## PROBLEM DETAILS
Your answer should be every line of the records that contains the word "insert".

## MATERIAL TO PROCESS
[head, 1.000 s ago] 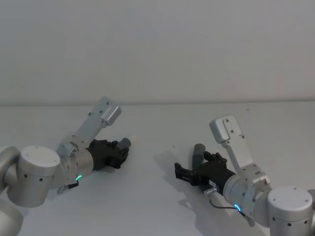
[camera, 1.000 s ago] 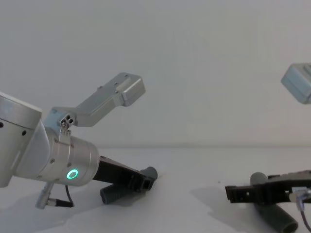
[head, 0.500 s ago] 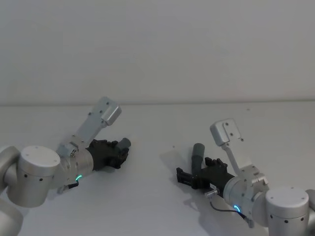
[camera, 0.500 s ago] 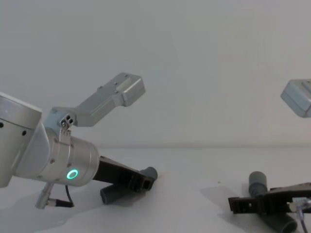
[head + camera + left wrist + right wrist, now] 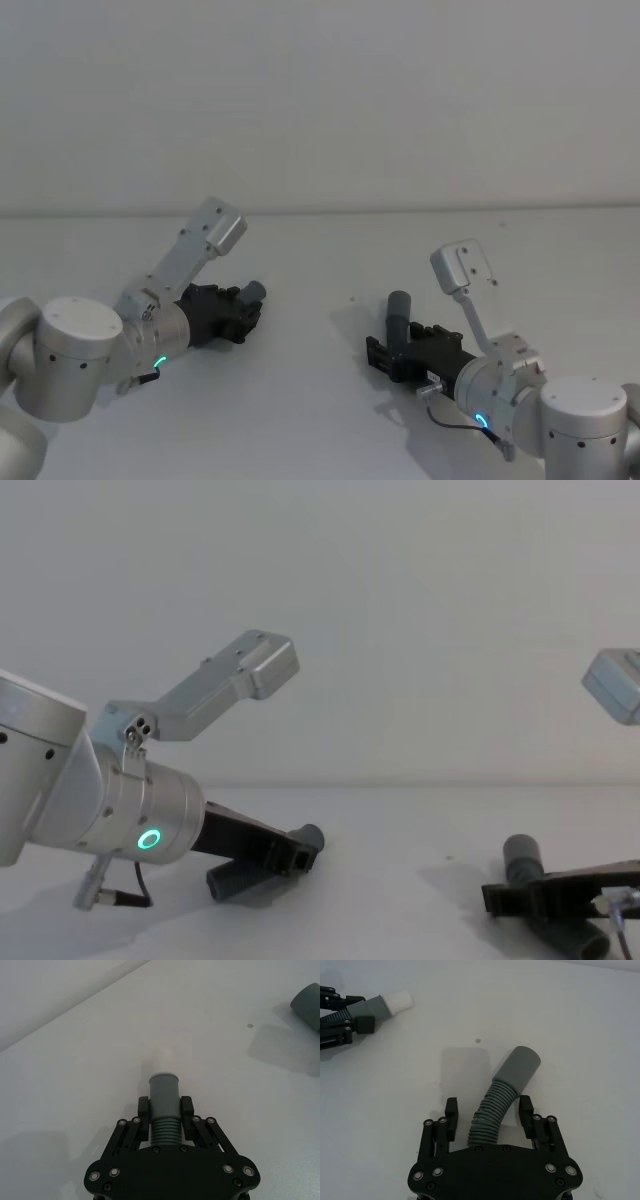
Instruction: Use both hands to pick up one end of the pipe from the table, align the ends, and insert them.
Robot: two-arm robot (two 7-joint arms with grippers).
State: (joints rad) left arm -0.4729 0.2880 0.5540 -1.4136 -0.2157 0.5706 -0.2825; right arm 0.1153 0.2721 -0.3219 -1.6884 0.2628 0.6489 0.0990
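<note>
My left gripper (image 5: 165,1107) is shut on the straight pipe piece (image 5: 164,1095), its fingers pressed where the corrugation meets the grey cuff. The white tapered tip (image 5: 163,1060) pokes out ahead. In the head view this gripper (image 5: 245,312) sits low over the white table (image 5: 320,420) at the left. At the right, my right gripper (image 5: 488,1109) is open, straddling the bent pipe piece (image 5: 492,1110) with a gap on each side. Its wide grey socket (image 5: 520,1069) lies beyond the fingertips and points roughly toward the white tip (image 5: 397,1000). The chest view shows the socket (image 5: 522,855) rising above the right gripper (image 5: 510,898).
A small dark speck (image 5: 478,1040) marks the table between the two pieces. Both silver arms (image 5: 205,240) (image 5: 462,275) angle up behind the grippers. A plain pale wall runs behind the table's far edge.
My right gripper has slid back along the bent piece and dropped lower, so more of the socket shows past its fingers. The left gripper and straight piece have stayed put.
</note>
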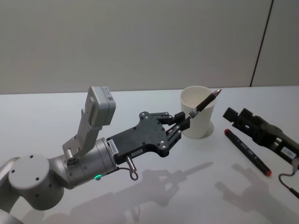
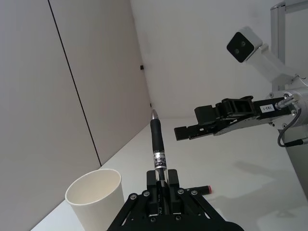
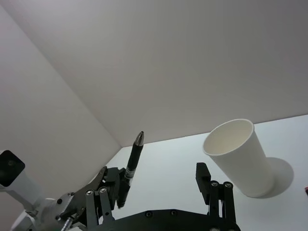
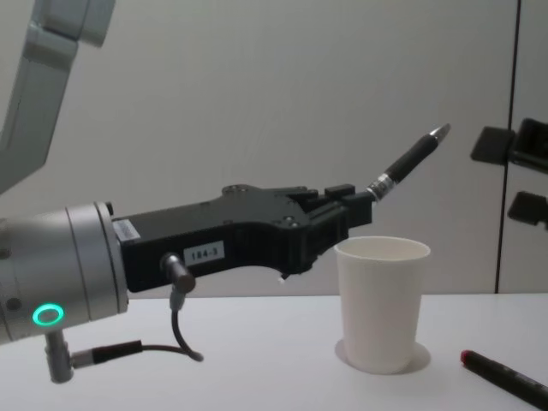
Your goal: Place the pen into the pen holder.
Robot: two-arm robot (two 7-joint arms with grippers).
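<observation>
White paper cup (image 1: 202, 127) stands upright on the desk (image 1: 56, 116). The black pen (image 1: 204, 103) slants over its rim, metal tip raised, and is not inside. The left hand (image 1: 183, 122) is clamped on the pen's lower end, which its fingers hide. The right hand (image 1: 232, 116) hangs to the right, fingers spread and empty, partly cut off at the chest view's edge. A red-tipped marker (image 1: 247, 152) lies near it.
</observation>
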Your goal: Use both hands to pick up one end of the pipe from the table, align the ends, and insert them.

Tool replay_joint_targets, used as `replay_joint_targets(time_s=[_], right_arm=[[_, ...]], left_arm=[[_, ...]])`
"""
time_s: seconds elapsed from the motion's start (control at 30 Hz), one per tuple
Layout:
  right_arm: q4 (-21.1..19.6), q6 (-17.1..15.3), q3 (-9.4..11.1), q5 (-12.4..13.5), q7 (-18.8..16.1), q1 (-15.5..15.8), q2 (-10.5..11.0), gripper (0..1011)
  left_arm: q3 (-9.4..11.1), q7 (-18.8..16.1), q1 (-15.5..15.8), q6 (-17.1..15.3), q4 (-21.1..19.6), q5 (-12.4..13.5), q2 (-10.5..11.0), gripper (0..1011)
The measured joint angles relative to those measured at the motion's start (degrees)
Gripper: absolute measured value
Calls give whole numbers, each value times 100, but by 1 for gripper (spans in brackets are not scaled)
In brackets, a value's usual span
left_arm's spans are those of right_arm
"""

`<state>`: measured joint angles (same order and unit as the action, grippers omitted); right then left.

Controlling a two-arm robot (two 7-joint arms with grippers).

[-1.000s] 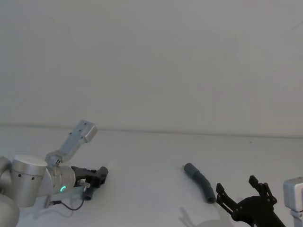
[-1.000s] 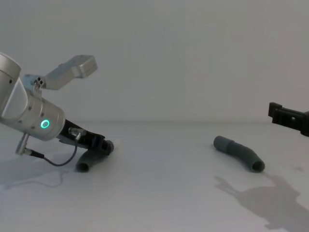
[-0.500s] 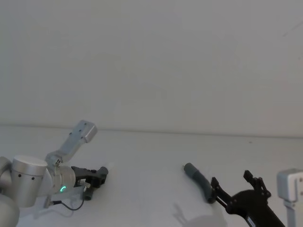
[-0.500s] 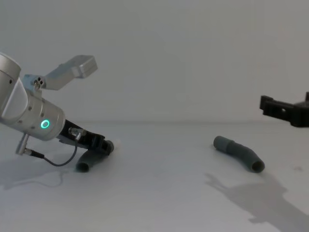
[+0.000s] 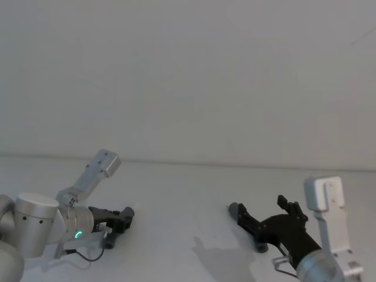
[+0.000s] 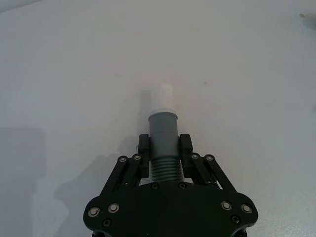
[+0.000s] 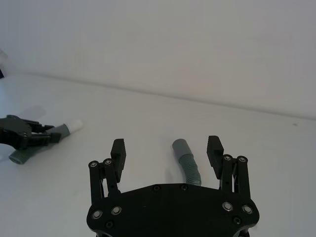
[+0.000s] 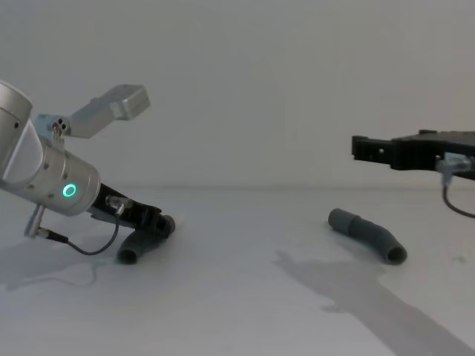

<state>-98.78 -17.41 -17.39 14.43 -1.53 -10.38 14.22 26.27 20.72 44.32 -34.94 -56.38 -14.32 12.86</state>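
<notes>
My left gripper (image 6: 163,148) is shut on the shorter dark grey pipe piece (image 6: 163,129), held low over the table (image 5: 176,194) at the left. Its white tip (image 6: 161,96) points away from the fingers, and its other end (image 8: 128,256) touches the table. The longer grey piece (image 8: 367,233) lies on the table at the right, its ribbed part showing in the right wrist view (image 7: 187,162). My right gripper (image 7: 167,147) hangs open above it, apart from it, one finger on either side of its line. In the head view the right gripper (image 5: 262,208) covers the middle of that piece (image 5: 234,208).
A plain white wall rises behind the table. The right arm's shadow (image 8: 349,289) falls on the surface in front of the longer piece. There is bare table between the two pipe pieces.
The right gripper has come in from the lower right, moving left and forward until it stands over the longer piece. The left gripper and its piece have not moved.
</notes>
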Motion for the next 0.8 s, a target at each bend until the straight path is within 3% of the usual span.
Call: replay_joint_targets(time_s=[0.4, 0.8], right_arm=[[624, -849, -154, -176, 216, -692, -325, 1002], [1542, -1007, -272, -350, 308, -1297, -618, 1002]], left_arm=[[0, 0, 0, -1, 0, 0, 1, 328], [0, 0, 0, -1, 0, 0, 1, 328]])
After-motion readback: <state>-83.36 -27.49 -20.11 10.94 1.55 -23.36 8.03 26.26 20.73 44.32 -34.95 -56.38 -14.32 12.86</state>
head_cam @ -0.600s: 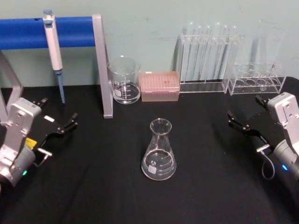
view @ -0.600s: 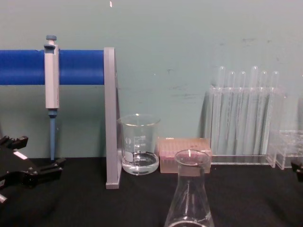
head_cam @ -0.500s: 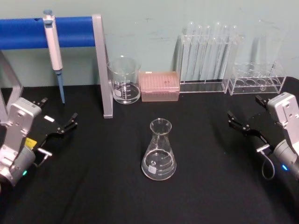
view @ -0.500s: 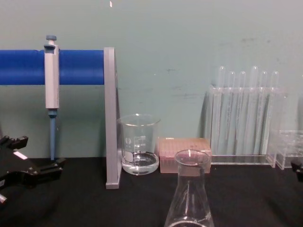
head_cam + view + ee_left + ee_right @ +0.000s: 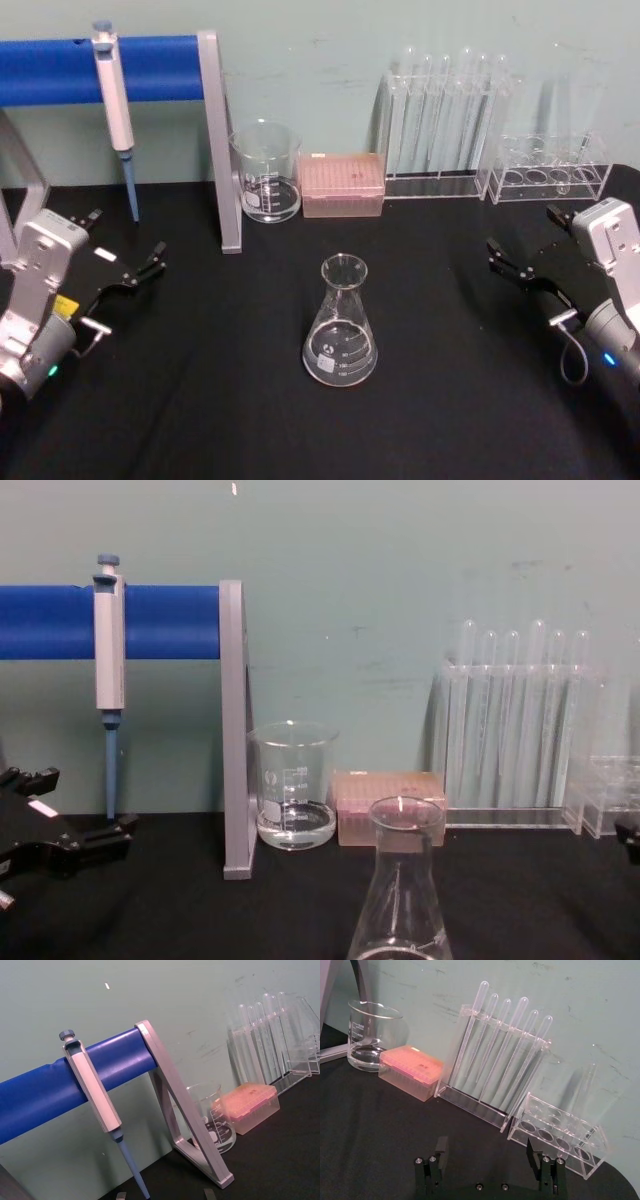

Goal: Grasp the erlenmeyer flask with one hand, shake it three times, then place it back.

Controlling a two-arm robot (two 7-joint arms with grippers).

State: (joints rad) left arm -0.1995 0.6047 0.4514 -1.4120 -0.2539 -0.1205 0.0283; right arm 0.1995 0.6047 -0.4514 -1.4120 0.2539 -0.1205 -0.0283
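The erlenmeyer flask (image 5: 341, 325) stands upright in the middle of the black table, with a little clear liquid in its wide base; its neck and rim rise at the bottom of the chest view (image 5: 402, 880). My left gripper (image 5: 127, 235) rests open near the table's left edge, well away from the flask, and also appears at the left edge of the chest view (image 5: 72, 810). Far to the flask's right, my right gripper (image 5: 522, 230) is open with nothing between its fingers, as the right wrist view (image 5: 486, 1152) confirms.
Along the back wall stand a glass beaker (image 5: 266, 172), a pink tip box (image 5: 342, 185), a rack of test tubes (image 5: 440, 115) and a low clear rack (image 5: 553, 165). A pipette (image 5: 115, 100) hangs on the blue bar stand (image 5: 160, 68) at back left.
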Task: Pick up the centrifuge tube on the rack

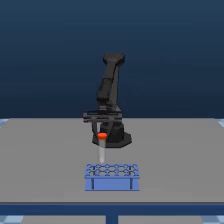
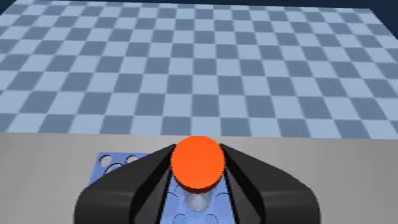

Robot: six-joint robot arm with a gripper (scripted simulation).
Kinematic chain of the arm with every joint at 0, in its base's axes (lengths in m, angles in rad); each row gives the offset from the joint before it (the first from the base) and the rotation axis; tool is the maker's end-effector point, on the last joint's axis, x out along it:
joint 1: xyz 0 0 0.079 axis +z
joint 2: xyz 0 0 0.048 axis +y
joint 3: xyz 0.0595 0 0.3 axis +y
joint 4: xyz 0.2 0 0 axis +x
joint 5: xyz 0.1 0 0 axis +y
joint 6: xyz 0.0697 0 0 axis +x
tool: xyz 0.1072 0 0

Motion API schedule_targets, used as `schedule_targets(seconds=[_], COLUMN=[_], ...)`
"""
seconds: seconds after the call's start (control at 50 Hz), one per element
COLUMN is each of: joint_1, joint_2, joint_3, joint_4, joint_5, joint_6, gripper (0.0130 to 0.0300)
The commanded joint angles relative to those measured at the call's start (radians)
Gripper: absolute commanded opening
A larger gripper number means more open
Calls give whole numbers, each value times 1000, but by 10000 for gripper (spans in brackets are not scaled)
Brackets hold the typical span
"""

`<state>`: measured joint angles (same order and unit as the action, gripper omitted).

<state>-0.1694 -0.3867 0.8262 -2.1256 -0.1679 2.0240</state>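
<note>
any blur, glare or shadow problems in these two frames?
Exterior view: soft and low-res, rack holes smeared, flat lighting, no glare, tube pale against the dark arm base. Wrist view: blurry up close, orange cap and gripper fingers fuzzy-edged, checkered floor sharper, no cast shadows evident.

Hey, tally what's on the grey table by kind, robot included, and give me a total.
Centrifuge tube, orange-red cap, held in the pincer above the rack: 1
Light-blue rack: 1
Black robot arm: 1
Total: 3
</note>
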Motion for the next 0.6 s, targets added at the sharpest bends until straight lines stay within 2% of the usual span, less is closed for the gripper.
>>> schedule_targets(seconds=[0.02, 0.6], joint_1=[0, 0], joint_2=[-7, -32], joint_3=[-11, -50], joint_4=[-84, -310], joint_5=[-14, -58], joint_6=[108, 339], gripper=[130, 130])
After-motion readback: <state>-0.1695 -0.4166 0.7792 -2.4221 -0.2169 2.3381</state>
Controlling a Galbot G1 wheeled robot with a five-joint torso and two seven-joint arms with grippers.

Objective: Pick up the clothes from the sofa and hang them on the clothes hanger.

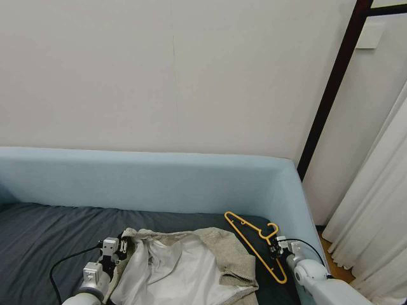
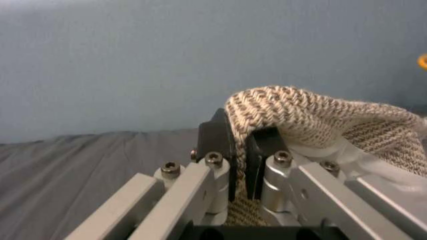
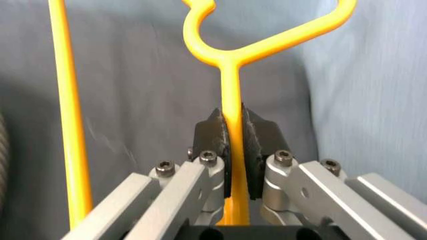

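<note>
A beige knitted garment (image 1: 184,264) with a white lining lies on the dark grey sofa seat (image 1: 44,235). My left gripper (image 1: 121,246) is shut on its collar edge; in the left wrist view the knit fabric (image 2: 300,115) drapes over the black pads (image 2: 217,137) and runs down between them. An orange clothes hanger (image 1: 254,241) lies on the seat at the right of the garment. My right gripper (image 1: 277,246) is shut on it, and in the right wrist view the hanger's bar (image 3: 230,100) passes between the black pads (image 3: 257,135) just below the hook.
The sofa has a light blue backrest (image 1: 146,181) and a right armrest (image 1: 289,203). A white wall rises behind. A dark frame post (image 1: 331,89) and white curtains (image 1: 375,216) stand at the right. The left part of the seat is bare.
</note>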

## RESULT
Instruction: Use both hands to pick up one end of the pipe from the table, align the ends, and insert them.
Your goal: Use both hands to pick up one end of the pipe from the table, align the ends, and insert them.

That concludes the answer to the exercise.